→ WHAT THIS TASK INVOLVES
Transcribe the full listing, keeping every word as it stands.

▼▼▼

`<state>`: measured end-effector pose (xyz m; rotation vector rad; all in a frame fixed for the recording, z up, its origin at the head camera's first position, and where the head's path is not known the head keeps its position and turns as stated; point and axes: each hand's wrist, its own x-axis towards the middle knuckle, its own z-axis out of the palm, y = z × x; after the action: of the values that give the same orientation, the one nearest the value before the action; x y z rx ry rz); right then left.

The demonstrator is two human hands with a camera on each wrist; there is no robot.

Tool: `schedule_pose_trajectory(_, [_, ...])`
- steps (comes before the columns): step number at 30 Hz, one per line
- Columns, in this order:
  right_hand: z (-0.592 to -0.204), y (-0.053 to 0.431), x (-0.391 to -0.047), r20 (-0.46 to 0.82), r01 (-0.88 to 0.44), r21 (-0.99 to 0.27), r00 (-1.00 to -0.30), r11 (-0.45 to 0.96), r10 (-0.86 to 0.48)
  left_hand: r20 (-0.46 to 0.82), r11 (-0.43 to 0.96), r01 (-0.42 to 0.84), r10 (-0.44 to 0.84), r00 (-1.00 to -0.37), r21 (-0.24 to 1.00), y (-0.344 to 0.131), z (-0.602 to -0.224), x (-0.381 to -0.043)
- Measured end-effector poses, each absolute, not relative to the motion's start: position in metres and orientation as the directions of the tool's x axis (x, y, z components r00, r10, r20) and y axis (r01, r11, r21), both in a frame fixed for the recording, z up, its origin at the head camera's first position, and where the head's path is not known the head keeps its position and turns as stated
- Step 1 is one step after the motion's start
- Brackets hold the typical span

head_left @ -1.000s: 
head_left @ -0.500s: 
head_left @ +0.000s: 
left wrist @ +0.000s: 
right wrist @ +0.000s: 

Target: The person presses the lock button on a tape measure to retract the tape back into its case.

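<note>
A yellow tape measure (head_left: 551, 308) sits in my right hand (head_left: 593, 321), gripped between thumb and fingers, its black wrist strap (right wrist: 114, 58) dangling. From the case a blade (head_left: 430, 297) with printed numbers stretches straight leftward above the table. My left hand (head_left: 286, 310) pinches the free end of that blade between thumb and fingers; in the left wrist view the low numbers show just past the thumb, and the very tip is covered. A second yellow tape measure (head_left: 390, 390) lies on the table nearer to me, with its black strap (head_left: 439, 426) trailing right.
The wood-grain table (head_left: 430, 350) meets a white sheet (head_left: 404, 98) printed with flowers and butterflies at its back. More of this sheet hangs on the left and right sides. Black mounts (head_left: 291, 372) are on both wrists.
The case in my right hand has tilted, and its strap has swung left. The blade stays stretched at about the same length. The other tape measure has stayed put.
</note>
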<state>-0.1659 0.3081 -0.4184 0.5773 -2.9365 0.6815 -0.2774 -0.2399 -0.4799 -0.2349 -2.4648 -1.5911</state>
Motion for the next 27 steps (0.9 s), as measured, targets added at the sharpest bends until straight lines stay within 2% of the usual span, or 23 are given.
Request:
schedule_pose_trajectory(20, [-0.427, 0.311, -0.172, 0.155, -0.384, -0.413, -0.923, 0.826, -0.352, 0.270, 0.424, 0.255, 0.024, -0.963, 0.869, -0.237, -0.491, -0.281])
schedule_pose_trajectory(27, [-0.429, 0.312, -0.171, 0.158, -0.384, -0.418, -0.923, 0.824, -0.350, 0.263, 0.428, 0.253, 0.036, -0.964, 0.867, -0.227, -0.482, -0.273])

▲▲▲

→ ANSWER FOR THE TASK
`<state>`: measured end-effector pose (xyz m; rotation vector rad; all in a frame fixed for the recording, z up, its origin at the head camera's first position, and where the head's path is not known the head keeps its position and turns as stated; point and axes: each hand's wrist, its own x-axis towards the middle knuckle, its own z-axis out of the palm, y = z × x; after the action: of the values that give the same orientation, the one nearest the value before the action; x y z rx ry rz); right then left.

The demonstrator is two human hands with a camera on each wrist; there is no robot.

Tool: `schedule_pose_trajectory(_, [_, ...])`
- steps (comes before the columns): step number at 30 Hz, one per line
- Columns, in this order:
  right_hand: z (-0.592 to -0.204), y (-0.053 to 0.431), x (-0.391 to -0.047), r20 (-0.46 to 0.82), r01 (-0.88 to 0.44), r21 (-0.99 to 0.27), r00 (-1.00 to -0.30), r11 (-0.45 to 0.96), r10 (-0.86 to 0.48)
  left_hand: r20 (-0.46 to 0.82), r11 (-0.43 to 0.96), r01 (-0.42 to 0.84), r10 (-0.44 to 0.84), r00 (-1.00 to -0.37), r21 (-0.24 to 1.00), y (-0.344 to 0.131), z (-0.602 to -0.224), x (-0.381 to -0.043)
- Measured end-effector poses, each absolute, not relative to the motion's start: position in metres and orientation as the directions of the tool's x axis (x, y, z components r00, r10, r20) and y axis (r01, r11, r21), both in a frame fixed for the recording, z up, its origin at the head camera's first position, and where the head's path is not known the head keeps its position and turns as stated
- Step 1 is one step after the motion's start
- Brackets hold the typical span

head_left @ -1.000s: 
head_left @ -0.500s: 
head_left @ +0.000s: 
left wrist @ +0.000s: 
right wrist @ +0.000s: 

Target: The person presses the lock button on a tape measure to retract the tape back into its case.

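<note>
A yellow tape measure (head_left: 551, 308) sits in my right hand (head_left: 593, 321), gripped between thumb and fingers, its black wrist strap (right wrist: 114, 58) dangling. From the case a blade (head_left: 430, 297) with printed numbers stretches straight leftward above the table. My left hand (head_left: 286, 310) pinches the free end of that blade between thumb and fingers; in the left wrist view the low numbers show just past the thumb, and the very tip is covered. A second yellow tape measure (head_left: 390, 390) lies on the table nearer to me, with its black strap (head_left: 439, 426) trailing right.
The wood-grain table (head_left: 430, 350) meets a white sheet (head_left: 404, 98) printed with flowers and butterflies at its back. More of this sheet hangs on the left and right sides. Black mounts (head_left: 291, 372) are on both wrists.
The case in my right hand has tilted, and its strap has swung left. The blade stays stretched at about the same length. The other tape measure has stayed put.
</note>
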<state>-0.1659 0.3081 -0.4184 0.5773 -2.9365 0.6815 -0.2774 -0.2399 -0.4799 -0.2349 -2.4648 -1.5911</state>
Motion for the next 27 steps (0.9 s), as measured, targets added at the sharpest bends until straight lines stay within 2% of the usual span, or 23 are given.
Request:
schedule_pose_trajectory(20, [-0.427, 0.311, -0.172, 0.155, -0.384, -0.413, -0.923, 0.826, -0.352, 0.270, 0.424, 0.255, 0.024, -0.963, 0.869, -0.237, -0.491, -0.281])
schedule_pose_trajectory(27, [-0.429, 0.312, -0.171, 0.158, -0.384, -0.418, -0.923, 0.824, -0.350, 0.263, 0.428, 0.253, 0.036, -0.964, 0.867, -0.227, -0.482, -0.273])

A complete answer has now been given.